Kalau di rumah, aku selalu memakai kulot panjang yang dipadu kaos oblong, atau kaos polo. Setiap keluar rumah aku selalu memakai baju tertutup, tidak ketat, meski tidak berjilbab. Dan malam itu aku memakai baju seksi yang serba ketat dan terbuka.

"Aku nggak nyangka, Mey? Sejak kapan kamu menekuni profesi ini? Tau gitu dari dulu aku boking kamu terus, Mei. Sudah lama aku tergoda dengan tubuhmu, tapi kamu cuek, sok jual mahal. Aku jadi enggan mendekati." Pak Yosef terkenal mata keranjang itu terus menilisik tubuhku dari atas ke bawah. Tatapannya seolah ingin menerkam ku hidup-hidup.

"Pak Yosef, apa tidak sebaiknya kita langsung saja? Keburu malam, nanti Bu Indri nyariin." Aku kenal baik dengan istri Pak Yosef, meski rumahnya ada di ujung gank, kami berteman baik.

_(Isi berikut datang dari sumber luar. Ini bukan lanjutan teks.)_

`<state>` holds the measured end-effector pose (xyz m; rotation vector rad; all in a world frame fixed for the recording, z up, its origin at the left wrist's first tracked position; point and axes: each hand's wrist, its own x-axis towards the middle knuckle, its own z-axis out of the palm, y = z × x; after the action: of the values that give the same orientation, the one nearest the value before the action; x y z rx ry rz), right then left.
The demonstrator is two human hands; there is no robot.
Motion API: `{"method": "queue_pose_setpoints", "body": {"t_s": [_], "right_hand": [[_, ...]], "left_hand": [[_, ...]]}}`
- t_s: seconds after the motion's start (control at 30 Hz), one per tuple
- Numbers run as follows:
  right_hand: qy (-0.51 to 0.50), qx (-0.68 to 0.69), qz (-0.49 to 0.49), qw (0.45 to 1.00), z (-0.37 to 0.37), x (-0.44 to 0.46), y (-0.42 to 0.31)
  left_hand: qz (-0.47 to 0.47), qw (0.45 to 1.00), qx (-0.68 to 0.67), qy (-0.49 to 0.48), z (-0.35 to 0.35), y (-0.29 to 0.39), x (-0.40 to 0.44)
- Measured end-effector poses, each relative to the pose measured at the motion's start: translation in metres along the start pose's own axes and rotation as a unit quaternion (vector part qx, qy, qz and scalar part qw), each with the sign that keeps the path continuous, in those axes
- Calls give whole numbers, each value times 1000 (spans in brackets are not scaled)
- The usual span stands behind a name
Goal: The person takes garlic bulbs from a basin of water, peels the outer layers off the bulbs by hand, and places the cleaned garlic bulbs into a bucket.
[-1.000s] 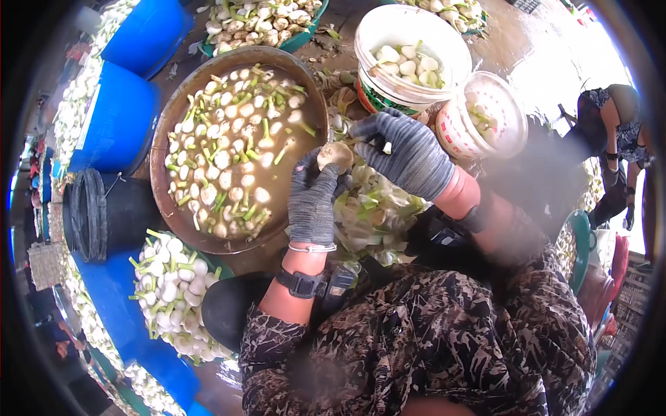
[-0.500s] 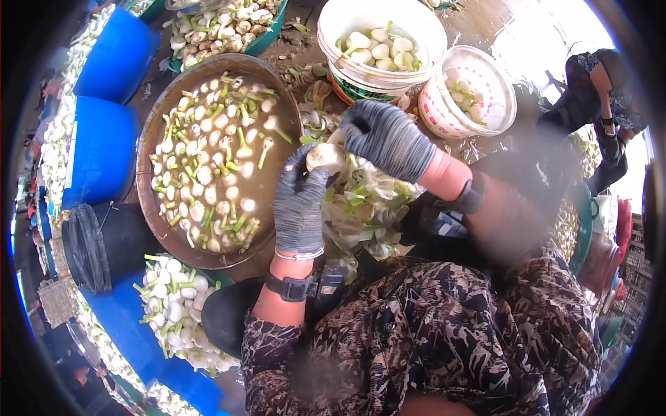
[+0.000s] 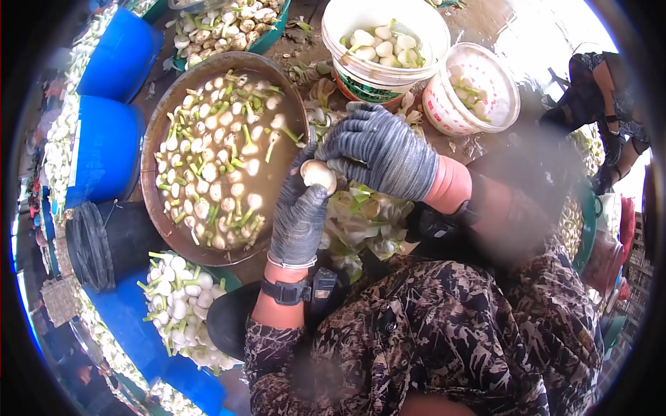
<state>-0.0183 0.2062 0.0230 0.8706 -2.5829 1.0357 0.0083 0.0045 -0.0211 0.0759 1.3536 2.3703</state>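
In my gloved left hand (image 3: 300,218) I hold a whitish garlic bulb (image 3: 318,176), its round face turned up between thumb and fingers. My right hand (image 3: 381,149), in the same kind of grey glove, bends its fingers over the far side of that bulb, and its fingertips are partly hidden there. A heap of pale and green peelings (image 3: 368,220) lies below both hands. Just left of them stands a wide brown basin (image 3: 148,201) of murky water, where many garlic bulbs with short green stems float.
Beyond my hands are a white bucket (image 3: 331,31) and a smaller white tub (image 3: 431,104), both with peeled bulbs inside. Blue tubs (image 3: 104,149) and a black bucket (image 3: 90,243) line the left. Piled garlic (image 3: 182,301) sits at lower left. Another person (image 3: 590,90) is at far right.
My right hand has opened out from a tight pinch and come closer over the bulb. My left hand still holds the bulb, now turned a little and slightly lower.
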Motion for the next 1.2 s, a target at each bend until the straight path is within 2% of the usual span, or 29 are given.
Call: {"method": "queue_pose_setpoints", "body": {"t_s": [0.07,0.13,0.3,0.37,0.43,0.47,0.53,0.6,0.67,0.7,0.73,0.77,0.8,0.83,0.87,0.9,0.93,0.97,1.0,1.03,1.1,1.13,1.2], "right_hand": [[-21,-23,-9,999,3,-2,-1],[-16,-10,-4,1000,4,-3,-5],[0,-11,17,1000,10,-6,-8],[-40,68,138,987,14,-8,-7],[-13,97,128,987,17,-12,-5],[-23,95,142,985,16,-13,-6],[-34,95,154,983,16,-11,-5],[-16,298,138,944,14,-13,0],[-46,259,131,956,9,-14,2],[-74,219,125,965,8,-14,2],[-57,165,125,977,9,-14,-2],[-58,166,125,976,11,-13,-4],[-44,113,123,985,12,-14,-5],[-30,58,121,990,15,-14,-5],[-29,75,165,983,20,-13,-2],[-29,76,167,983,23,-14,5],[-42,147,225,962,25,-14,12],[-56,217,280,934,25,-12,17],[-54,297,289,909,23,-11,18],[-56,297,286,909,21,-13,17],[-96,286,235,924,15,-15,8],[-74,211,192,956,13,-14,0],[-57,172,187,965,18,-16,-2]], "left_hand": [[1,1000,-13,-14,-1,-1,-1],[2,998,45,-48,-4,-2,-2],[-13,987,149,-50,5,11,-10],[-17,979,193,-57,10,19,-10],[14,933,342,-113,16,27,-6],[64,932,337,-115,7,16,-5],[86,920,370,-99,-1,10,-3],[107,906,401,-83,1,12,-4],[16,969,245,-13,10,14,-8],[15,969,245,-13,8,14,-9],[-9,963,269,-23,4,16,-9],[-33,955,294,-32,2,17,-10],[-39,923,383,-14,7,20,-7],[-41,923,383,-14,8,19,-8],[-23,898,439,-20,8,17,-9],[-5,870,492,-26,8,15,-9],[34,879,476,-24,8,14,-9],[34,879,476,-23,9,13,-7],[89,881,465,-15,9,13,-4],[144,879,454,-6,7,14,-2],[142,884,446,-8,4,15,-3],[150,882,448,2,7,15,-4],[156,880,449,11,7,14,-3]]}}
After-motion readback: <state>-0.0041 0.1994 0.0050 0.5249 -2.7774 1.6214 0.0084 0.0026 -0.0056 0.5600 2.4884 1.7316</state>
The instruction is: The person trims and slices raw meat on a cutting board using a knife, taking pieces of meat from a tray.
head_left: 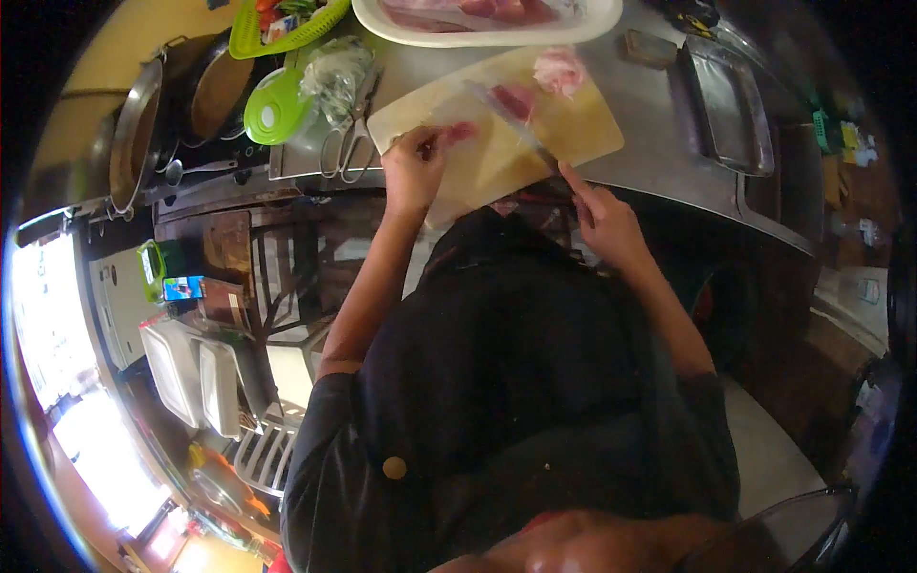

"Kamu sudah tidak sabar rupanya." Tangan besar Pak Yosef mengelus pundakku.

Meski setengah hati, akhirnya aku melayani Pak Yosef. Karena dia sudah terlanjur membayar pada Mami Monic.

Ternyata tak sampai disitu, Pak Yosef berkali-kali menelfonku. Ingin kembali membokingku, tapi aku tolak. Aku tak tega melihat Bu Indri tersakiti, wanita itu sering curhat padaku, kalau Pak Yosef suka main perempuan. Walaupun kalau aku tolak dia akan mencari wanita penghibur lain, setidaknya aku tidak merasa berdosa pada Bu Indri.

Dan sejak itu lah Pak Yosef menyebar berita, bahwa aku ini open BO. Tak berhenti sampai disitu, Pak Yosef menempel gambarku dalam pose dan pakain menggoda di pos kamling. Jadilah seluruh komplek tahu apa sebenarnya pekerjaanku.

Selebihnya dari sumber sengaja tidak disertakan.